_DATA PROVIDED_
= Beginning of Section =
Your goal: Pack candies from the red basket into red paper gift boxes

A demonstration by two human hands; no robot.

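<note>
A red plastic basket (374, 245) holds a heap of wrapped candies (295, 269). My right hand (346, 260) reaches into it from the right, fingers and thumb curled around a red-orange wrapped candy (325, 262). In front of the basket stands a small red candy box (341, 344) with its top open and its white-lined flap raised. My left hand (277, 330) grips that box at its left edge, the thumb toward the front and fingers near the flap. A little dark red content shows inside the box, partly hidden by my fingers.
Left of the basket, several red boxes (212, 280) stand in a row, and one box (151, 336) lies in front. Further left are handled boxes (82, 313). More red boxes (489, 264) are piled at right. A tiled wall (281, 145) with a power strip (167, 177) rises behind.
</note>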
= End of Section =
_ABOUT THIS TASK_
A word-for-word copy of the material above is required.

_SOLUTION FOR THIS EXERCISE_
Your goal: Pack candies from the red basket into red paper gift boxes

A demonstration by two human hands; no robot.

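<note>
A red plastic basket (374, 245) holds a heap of wrapped candies (295, 269). My right hand (346, 260) reaches into it from the right, fingers and thumb curled around a red-orange wrapped candy (325, 262). In front of the basket stands a small red candy box (341, 344) with its top open and its white-lined flap raised. My left hand (277, 330) grips that box at its left edge, the thumb toward the front and fingers near the flap. A little dark red content shows inside the box, partly hidden by my fingers.
Left of the basket, several red boxes (212, 280) stand in a row, and one box (151, 336) lies in front. Further left are handled boxes (82, 313). More red boxes (489, 264) are piled at right. A tiled wall (281, 145) with a power strip (167, 177) rises behind.
</note>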

With this, the output is complete.